How the Victoria Seismic Network tracks 400 earthquakes a year

 


In September last year, Victoria was hit by a 5.9-magnitude earthquake that shook buildings in the state and was felt (albeit subtly) as far away as Tasmania; It was the largest earthquake recorded in Victoria since European settlement.

Seven earthquakes struck in total, causing less damage than expected – only one building, Betty’s Burgers in a Melbourne suburb, was reported to be significantly damaged.

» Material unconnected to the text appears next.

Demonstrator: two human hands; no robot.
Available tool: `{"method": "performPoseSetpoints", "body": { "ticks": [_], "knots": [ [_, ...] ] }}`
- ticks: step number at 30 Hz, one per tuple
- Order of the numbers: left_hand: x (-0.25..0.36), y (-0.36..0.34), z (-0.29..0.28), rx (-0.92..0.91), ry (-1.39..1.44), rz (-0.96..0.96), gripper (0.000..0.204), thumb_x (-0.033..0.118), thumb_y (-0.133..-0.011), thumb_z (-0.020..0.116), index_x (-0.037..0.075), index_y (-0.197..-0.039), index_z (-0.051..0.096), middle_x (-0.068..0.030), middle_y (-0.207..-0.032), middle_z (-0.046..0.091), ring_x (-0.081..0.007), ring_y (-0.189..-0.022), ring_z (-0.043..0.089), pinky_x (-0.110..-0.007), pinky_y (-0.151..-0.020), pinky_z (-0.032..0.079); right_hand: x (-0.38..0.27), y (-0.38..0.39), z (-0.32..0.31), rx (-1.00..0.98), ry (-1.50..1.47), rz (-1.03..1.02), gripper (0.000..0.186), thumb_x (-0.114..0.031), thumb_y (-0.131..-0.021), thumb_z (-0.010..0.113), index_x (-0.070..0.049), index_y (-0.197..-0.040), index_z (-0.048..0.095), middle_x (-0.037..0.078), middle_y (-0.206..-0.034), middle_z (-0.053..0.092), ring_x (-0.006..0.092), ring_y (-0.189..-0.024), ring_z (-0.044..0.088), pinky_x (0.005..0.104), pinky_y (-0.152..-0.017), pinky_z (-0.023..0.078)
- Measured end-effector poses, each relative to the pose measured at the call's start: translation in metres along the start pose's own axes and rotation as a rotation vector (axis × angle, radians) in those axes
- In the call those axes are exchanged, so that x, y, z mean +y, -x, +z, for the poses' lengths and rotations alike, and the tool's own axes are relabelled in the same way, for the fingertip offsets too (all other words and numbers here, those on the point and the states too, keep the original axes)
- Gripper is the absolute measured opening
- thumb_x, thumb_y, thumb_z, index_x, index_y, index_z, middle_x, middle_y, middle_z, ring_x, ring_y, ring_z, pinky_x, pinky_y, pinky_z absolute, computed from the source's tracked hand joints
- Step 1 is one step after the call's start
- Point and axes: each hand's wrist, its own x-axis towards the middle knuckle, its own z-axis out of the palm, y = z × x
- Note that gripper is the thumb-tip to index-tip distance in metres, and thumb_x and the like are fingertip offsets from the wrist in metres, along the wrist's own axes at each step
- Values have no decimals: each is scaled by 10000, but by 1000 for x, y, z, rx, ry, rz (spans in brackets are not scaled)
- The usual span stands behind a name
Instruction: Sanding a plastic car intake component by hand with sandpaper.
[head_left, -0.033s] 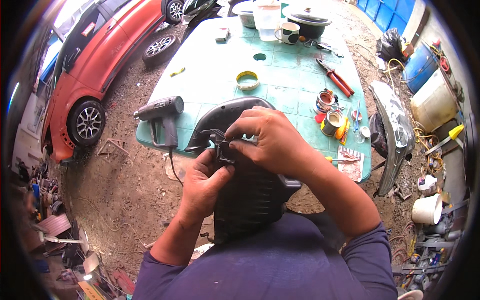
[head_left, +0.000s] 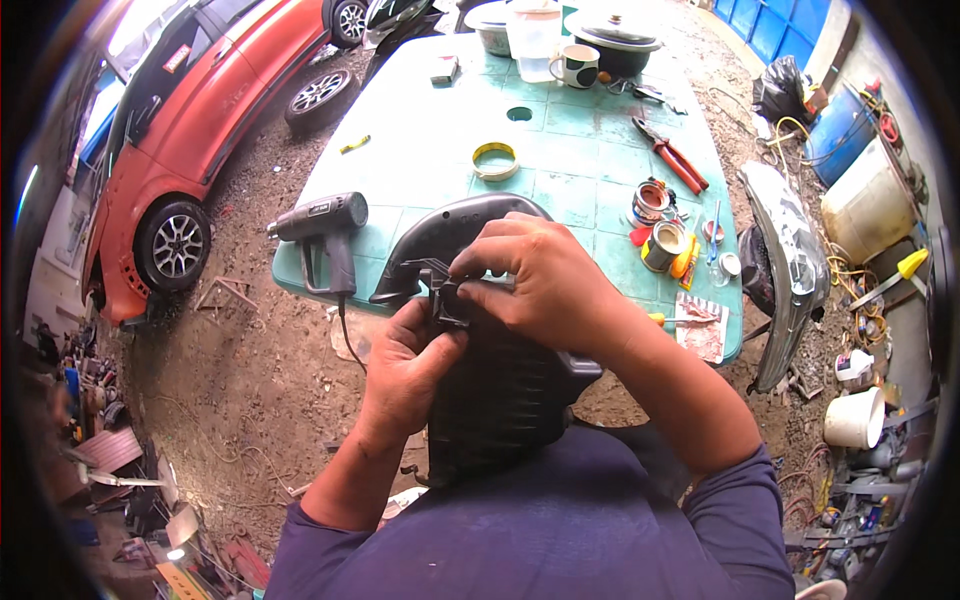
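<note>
A large black ribbed plastic housing leans between my lap and the table edge, its curved duct reaching over the tabletop. My left hand is closed around a small black bracket-like part at the housing's left side, thumb in front. From the right, my right hand comes over the duct, with thumb and fingers pinched at that same part's upper end. Whatever sits between those right fingertips is hidden. Just left of the duct, a grey heat gun lies on the table with its cord hanging down.
The green table carries a tape roll, red-handled pliers, open cans, a mug and pots. A headlamp stands by its right edge. A red car is at left; clutter lines both sides.
</note>
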Motion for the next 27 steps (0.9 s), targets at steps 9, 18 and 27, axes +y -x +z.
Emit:
{"method": "performPoseSetpoints", "body": {
  "ticks": [9, 18, 27],
  "knots": [
    [-2, -1, 6, 57, 23, -22, 358, -8, -1056, 637, -10, -1410, 686, -48, -1261, 767, -99, -1122, 717, -283, -974, 592, 0, 24, -4, -26, 25, -65, 407, -121, -896, 847, -100, -1303, 841, 130, -1257, 732, 375, -1220, 653, 539, -1138, 491],
    [-1, -2, 7, 68, -2, -44, 384, 10, -1050, 632, 1, -1429, 688, -44, -1271, 764, -109, -1118, 716, -298, -980, 592, -3, 22, -7, -32, -21, -47, 394, -74, -910, 814, -79, -1304, 828, 149, -1242, 716, 397, -1248, 648, 526, -1141, 502],
    [1, -6, 9, 49, -56, -98, 394, 15, -1030, 658, -6, -1422, 688, -47, -1252, 770, -120, -1115, 724, -306, -999, 597, 11, 15, 2, 48, -4, -68, 312, -75, -926, 835, -85, -1237, 860, 130, -1164, 739, 367, -1183, 699, 473, -1080, 551]
  ]
}}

The quake was a mild albeit compelling reminder that Australians live on a geologically active continent, even though we’re nowhere near as close to the edge of the tectonic plate as the more dangerous places in Japan or New Zealand, for example.

The Victorian earthquake occurred on a fault line that had not been mapped before; Crack in the earth’s crust sitting idly but threatened under the case.

In fact, Southeast Australia has a lot of these fault lines; According to Januka Attanayake, a research fellow in seismology at the University of Melbourne, these fissures formed when the supercontinent Gondwana broke up 180 million years ago, pushing the Australian continent northward.

Earthquakes occur along these fault lines by breaking of the Indo-Australian continental plate into the Eurasian plate in the north and the Pacific plate in the east and southeast; All this pushing and pulling creates stresses on the plates, which can create earthquakes in these fault lines, even if they are hundreds of kilometers away.

Fortunately, Victoria has an incredibly developed seismic network operated by the University of Melbourne. In the past four years, it has doubled in size.

But how does the earthquake network work, and why exactly do we need it?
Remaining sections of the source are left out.